Restate the listing below word for word.

*** Available data

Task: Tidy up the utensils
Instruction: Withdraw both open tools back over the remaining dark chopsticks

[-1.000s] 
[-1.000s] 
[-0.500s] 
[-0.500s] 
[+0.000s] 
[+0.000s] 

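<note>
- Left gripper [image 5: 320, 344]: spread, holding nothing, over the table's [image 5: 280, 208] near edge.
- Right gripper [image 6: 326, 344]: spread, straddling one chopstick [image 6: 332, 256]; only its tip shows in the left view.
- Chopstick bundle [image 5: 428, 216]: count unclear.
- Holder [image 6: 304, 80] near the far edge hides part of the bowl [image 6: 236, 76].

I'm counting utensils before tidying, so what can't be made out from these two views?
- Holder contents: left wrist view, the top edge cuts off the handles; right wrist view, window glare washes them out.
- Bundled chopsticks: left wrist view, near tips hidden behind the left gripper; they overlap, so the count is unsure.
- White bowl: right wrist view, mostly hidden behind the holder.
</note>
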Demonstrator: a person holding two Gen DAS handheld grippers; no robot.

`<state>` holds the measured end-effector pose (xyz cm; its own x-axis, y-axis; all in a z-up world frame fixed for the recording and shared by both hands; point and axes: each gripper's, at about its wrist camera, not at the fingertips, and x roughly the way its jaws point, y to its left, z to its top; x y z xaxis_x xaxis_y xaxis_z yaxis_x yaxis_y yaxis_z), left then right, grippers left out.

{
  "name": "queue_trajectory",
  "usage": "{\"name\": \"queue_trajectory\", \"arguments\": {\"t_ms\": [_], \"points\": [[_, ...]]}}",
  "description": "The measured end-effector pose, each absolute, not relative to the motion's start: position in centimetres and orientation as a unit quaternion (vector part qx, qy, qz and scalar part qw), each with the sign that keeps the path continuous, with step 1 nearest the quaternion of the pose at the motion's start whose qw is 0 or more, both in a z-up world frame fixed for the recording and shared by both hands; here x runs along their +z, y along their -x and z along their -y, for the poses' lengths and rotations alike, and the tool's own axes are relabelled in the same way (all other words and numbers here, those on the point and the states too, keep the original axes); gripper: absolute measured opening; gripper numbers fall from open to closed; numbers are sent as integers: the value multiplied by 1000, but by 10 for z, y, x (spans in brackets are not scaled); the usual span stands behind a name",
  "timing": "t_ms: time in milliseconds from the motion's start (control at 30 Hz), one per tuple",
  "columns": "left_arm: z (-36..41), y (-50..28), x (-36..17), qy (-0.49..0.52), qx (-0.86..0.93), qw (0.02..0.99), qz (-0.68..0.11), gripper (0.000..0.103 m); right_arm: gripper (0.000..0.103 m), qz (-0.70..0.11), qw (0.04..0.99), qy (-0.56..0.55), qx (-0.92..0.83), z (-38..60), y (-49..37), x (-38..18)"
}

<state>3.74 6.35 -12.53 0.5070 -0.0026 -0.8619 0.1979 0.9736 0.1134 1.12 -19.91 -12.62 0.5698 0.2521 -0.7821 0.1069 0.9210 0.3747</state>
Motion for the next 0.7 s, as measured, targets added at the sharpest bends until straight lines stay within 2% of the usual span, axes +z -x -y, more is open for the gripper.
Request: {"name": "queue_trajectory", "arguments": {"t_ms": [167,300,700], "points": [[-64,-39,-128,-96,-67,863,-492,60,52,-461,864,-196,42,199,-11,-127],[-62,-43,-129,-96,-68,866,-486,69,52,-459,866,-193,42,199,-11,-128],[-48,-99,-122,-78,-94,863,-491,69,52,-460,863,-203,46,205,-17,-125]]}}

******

§ **Exercise output**:
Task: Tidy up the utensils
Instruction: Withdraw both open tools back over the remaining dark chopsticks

[-1.000s] 
[-1.000s] 
[-0.500s] 
[-0.500s] 
[+0.000s] 
[+0.000s] 

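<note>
- Left gripper [image 5: 320, 344]: spread, holding nothing, over the table's [image 5: 280, 208] near edge.
- Right gripper [image 6: 326, 344]: spread, straddling one chopstick [image 6: 332, 256]; only its tip shows in the left view.
- Chopstick bundle [image 5: 428, 216]: count unclear.
- Holder [image 6: 304, 80] near the far edge hides part of the bowl [image 6: 236, 76].

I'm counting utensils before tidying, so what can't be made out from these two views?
- Holder contents: left wrist view, the top edge cuts off the handles; right wrist view, window glare washes them out.
- Bundled chopsticks: left wrist view, near tips hidden behind the left gripper; they overlap, so the count is unsure.
- White bowl: right wrist view, mostly hidden behind the holder.
</note>
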Demonstrator: a person holding two Gen DAS handheld grippers; no robot.

`<state>` holds the measured end-effector pose (xyz cm; its own x-axis, y-axis; all in a z-up world frame fixed for the recording and shared by both hands; point and axes: each gripper's, at about its wrist camera, not at the fingertips, and x roughly the way its jaws point, y to its left, z to its top; x y z xaxis_x xaxis_y xaxis_z yaxis_x yaxis_y yaxis_z), left then right, grippers left out.

{
  "name": "queue_trajectory",
  "usage": "{\"name\": \"queue_trajectory\", \"arguments\": {\"t_ms\": [_], \"points\": [[_, ...]]}}",
  "description": "The measured end-effector pose, each absolute, not relative to the motion's start: position in centimetres and orientation as a unit quaternion (vector part qx, qy, qz and scalar part qw), each with the sign that keeps the path continuous, with step 1 nearest the quaternion of the pose at the motion's start whose qw is 0 or more, both in a z-up world frame fixed for the recording and shared by both hands; here x runs along their +z, y along their -x and z along their -y, for the poses' lengths and rotations alike, and the tool's own axes are relabelled in the same way (all other words and numbers here, those on the point and the states too, keep the original axes); gripper: absolute measured opening; gripper numbers fall from open to closed; numbers are sent as integers: the value multiplied by 1000, but by 10 for z, y, x (spans in brackets are not scaled); the usual span stands behind a name",
  "timing": "t_ms: time in milliseconds from the motion's start (control at 30 Hz), one per tuple",
  "columns": "left_arm: z (-36..41), y (-50..28), x (-36..17), qy (-0.49..0.52), qx (-0.86..0.93), qw (0.02..0.99), qz (-0.68..0.11), gripper (0.000..0.103 m); right_arm: gripper (0.000..0.103 m), qz (-0.70..0.11), qw (0.04..0.99), qy (-0.56..0.55), qx (-0.92..0.83), z (-38..60), y (-49..37), x (-38..18)"
}

<state>3.74 6.35 -12.53 0.5070 -0.0026 -0.8619 0.1979 0.9736 0.1134 1.12 -19.91 -12.62 0.5698 0.2521 -0.7821 0.1069 0.9210 0.3747</state>
Motion for the next 0.7 s, as measured, targets added at the sharpest bends until straight lines stay within 2% of the usual span, axes +z -x -y, more is open for the gripper.
Request: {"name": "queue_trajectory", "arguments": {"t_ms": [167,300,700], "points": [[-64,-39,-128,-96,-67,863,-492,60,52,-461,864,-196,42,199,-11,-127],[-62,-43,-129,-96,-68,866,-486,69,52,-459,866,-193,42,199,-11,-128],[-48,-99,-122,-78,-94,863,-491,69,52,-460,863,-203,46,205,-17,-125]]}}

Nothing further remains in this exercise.